Update on LOOBesity

Obesity may present serious metabolic risks that standard treatments often fail to address. LOOBesity advances precision medicine by integrating molecular, imaging and AI-driven analyses to develop personalized therapies for obese individuals with altered glucocorticoid metabolism.

Obesity is a widespread chronic condition that significantly increases the risk of cardiovascular and metabolic complications such as hypertension and diabetes. Lifestyle-based interventions often fail to produce lasting results, and therapeutic decisions frequently depend on the experience of individual clinicians. Reliable predictors that help determine which treatment is most effective for a specific person are still lacking. With the LOOBesity project, we aim to close this gap by developing personalized and therefore more effective treatment strategies for selected groups of individuals with obesity. Our focus lies on people with elevated glucocorticoid metabolism, a pattern commonly associated with chronic stress and linked to a higher risk of secondary diseases. By combining molecular and radiological parameters, we seek to obtain more precise insights into the composition and distribution of body fat in this group. Individual risk profiles of affected persons will be derived using data processing based on artificial intelligence. This will ultimately lead to personalized therapy recommendations intended to support sustained weight reduction. To achieve this, we integrate data from cohort studies, molecular signature analyses, advanced imaging techniques and computer-assisted decision-support systems, creating a multidimensional basis for targeted treatment decisions.

In 2024 an important milestone was the expansion of the Zurich Obesity Cohort to 437 participants, accompanied by the inclusion of microbiome profiling, which adds a valuable layer of information for understanding phenotypic diversity and predicting treatment responses. In the field of personalized pharmacotherapy, we developed a functional prototype of a decision-support system that evaluates in real time the potential benefits and risks of GLP-1 receptor agonist therapy. This class of drugs mimics a natural gut hormone that helps regulating blood sugar levels and reducing appetite, which can support significant weight loss.

In 2025 we have moved from building the decision-support tool to preparing its real-world use. Following pilot testing with patients and clinicians, the system is now being technically integrated into the clinical IT system so that it can be used directly within obesity consultations at the University Hospital Zurich. In parallel, we are conducting a large international online survey in around 2,000 potential users of GLP-1–based therapies across several European countries to better understand how people balance treatment benefits against side effects. These preference data, together with new trial results, will feed into a “living” benefit–harm model that helps ensure GLP-1 treatment decisions remain up to date and individually tailored.

Significant advances were also made in the molecular characterization of adipose tissue: optimized sampling techniques and improved RNA sequencing workflows have markedly enhanced data quality, enabling us to identify correlations between gene expression patterns and individual therapy responses.

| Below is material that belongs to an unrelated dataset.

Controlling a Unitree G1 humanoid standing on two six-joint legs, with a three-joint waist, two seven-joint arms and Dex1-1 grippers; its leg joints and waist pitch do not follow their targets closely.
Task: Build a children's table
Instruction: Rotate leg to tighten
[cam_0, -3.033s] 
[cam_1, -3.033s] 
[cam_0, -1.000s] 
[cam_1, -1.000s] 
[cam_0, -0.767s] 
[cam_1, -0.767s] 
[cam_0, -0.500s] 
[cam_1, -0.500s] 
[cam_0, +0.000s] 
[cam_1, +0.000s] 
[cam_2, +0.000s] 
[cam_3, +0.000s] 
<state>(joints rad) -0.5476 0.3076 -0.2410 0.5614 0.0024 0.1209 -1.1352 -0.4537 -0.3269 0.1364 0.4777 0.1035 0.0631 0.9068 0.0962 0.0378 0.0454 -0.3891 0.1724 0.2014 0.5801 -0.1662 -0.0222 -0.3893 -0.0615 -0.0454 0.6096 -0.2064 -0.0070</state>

In 2025, we focused on systematically building the adipose tissue biobank and establishing pipelines for molecular readouts. A first set of 40 baseline biopsies has been processed, and improved sampling and laboratory procedures have resulted in much more reliable RNA profiles that clearly reflect adipose tissue biology. On this basis, we are preparing bulk RNA sequencing for the full baseline cohort and selecting samples for more detailed single-cell analyses. The first one-year follow-up biopsies are being collected, laying the groundwork to link gene expression patterns to long-term treatment responses in the coming years.

Imaging innovations represent another important part of our work. We developed specialized MRI techniques to quantify fat distribution in muscle tissue and designed machine learning-based methods for automatic body fat segmentation A particularly notable achievement was demonstrating that CT scans can deliver similar information to positron emission tomography (PET) scans in identifying metabolically active brown fat depots—without the need for expensive imaging using radioactive tracers. By applying neural networks, we showed that PET-derived glucose uptake measures correlate strongly with CT attenuation values, offering a more accessible and cheaper alternative for large-scale studies.

In the same period, the focus in imaging has shifted from method development to deployment and scaling. The automated analysis pipeline for whole-body MRI is now installed at the University Hospital Zurich and continuously processes incoming scans to quantify body fat distribution in a largely automated fashion. In addition, a new 3D registration algorithm based on modern “foundation” image models has been developed and benchmarked, with the goal of further improving organ-level analyses. These tools will allow us to perform large-scale, standardized assessments of body fat composition and muscle fat infiltration, and to relate these imaging patterns to clinical outcomes in the LOOBesity cohort.